Compute Time for Methods with HTTP

I’m trying to pinpoint sources of CPU spikes on my Galaxy instances. I figured a good place to start would be going to Meteor APM → Methods → sort by Compute Time. Every single method at the top are basically HTTP calls with callback functions.

According to the Kadira docs, the Compute Time metric is defined as: “Time spent on CPU-intensive tasks inside a method (e.g. time spent sorting and calculating some value).”

Here’s my highest compute time method:

Meteor.methods({
    getData(url) {
        this.unblock()
        return new Promise((resolve, reject) => {
            HTTP.get(url,function(error, response){
                if(!error){
                    resolve(response.data)
                } else if (error){
                    reject(new Meteor.Error('getData failed',JSON.stringify(error)))
                }
            })
        })
    }
})

All of these methods coming back as high CPU use return new Promise in their underlying structure.
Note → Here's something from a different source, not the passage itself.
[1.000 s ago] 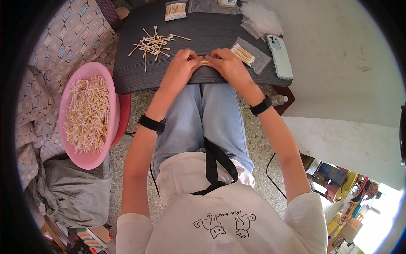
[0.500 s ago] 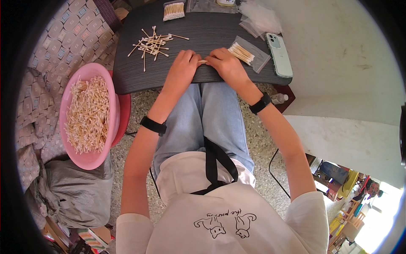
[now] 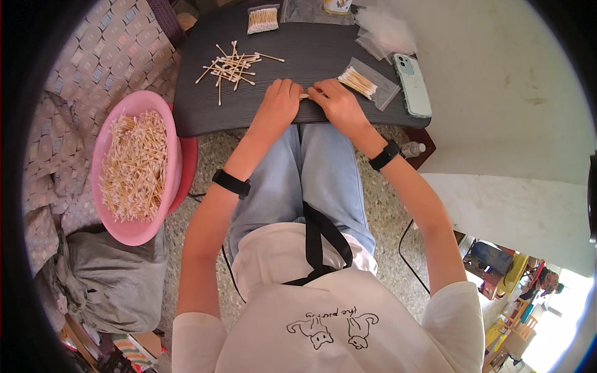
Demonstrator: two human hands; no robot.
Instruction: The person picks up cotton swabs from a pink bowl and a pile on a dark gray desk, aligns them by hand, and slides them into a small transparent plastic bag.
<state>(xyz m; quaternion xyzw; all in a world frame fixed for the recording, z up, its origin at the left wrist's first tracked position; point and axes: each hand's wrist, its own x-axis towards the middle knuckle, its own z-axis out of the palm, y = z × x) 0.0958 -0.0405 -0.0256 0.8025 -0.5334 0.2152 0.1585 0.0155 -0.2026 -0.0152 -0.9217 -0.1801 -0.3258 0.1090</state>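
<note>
Between my two hands, over the near edge of the dark table (image 3: 261,121), is a small bunch of cotton swabs (image 3: 304,96), mostly covered by my fingers. My left hand (image 3: 283,99) is closed round its left end. On its right end, my right hand (image 3: 336,101) is closed too. A loose pile of cotton swabs (image 3: 233,65) lies criss-crossed to the left of my hands. Just beyond my right hand rests a clear zip bag (image 3: 385,90) with a row of swabs (image 3: 358,82) in it.
A pink basin (image 3: 176,168) heaped with swabs stands left of the table on something red. A filled swab bag (image 3: 263,20) lies at the far edge. Clear plastic bags (image 3: 385,31) and a pale green phone (image 3: 411,87) lie at the right, near the wall (image 3: 497,93).
The view has shifted slightly, so the table and its things sit a little further right. Both hands stay together at the bunch of swabs, their fingers slightly more curled over it.
</note>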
Is that where I’m running into issues? Is this actually locking up my CPU? Or is it just a funky reporting behavior in APM?

If so, what alternatives should I use? This seems like it has the same result – is there any reason Meteor would handle this differently from a Compute Time perspective?

Meteor.methods({
    async getData(url) {
        try {
          var data = await HTTP.get(url)
          return data.data
        } catch(err) {
          console.log(err)
          return 'getData failed'
        }   
    }
})

I’m almost 100% sure that’s it’s a faulty reporting: your original getData method does not consume CPU time beyond a negligible minimum.

As to the alternative code, it wouldn’t work that way: HTTP.get is waiting (internally) in a Future rather than returning a Promise, so you can’t await it.

As a side note to your original method, you might want to use Node.js’ util.promisify.

The first one returns a promise, therefore, Meteor methods will automatically await that promise before returning. It is not blocking your event loop but that should hold a thread while waiting for results. You are getting the correct compute time of the method which is until the http call has been resolved and the method returns.

For the alternative, it is possible that APM handles compute time differently because it already knows that the method is async at the start.

In my view, if you are really after knowing the compute time, the first one gives you a better understanding that if an http call is slow, it is affecting the performance of your app because the client is waiting for the results.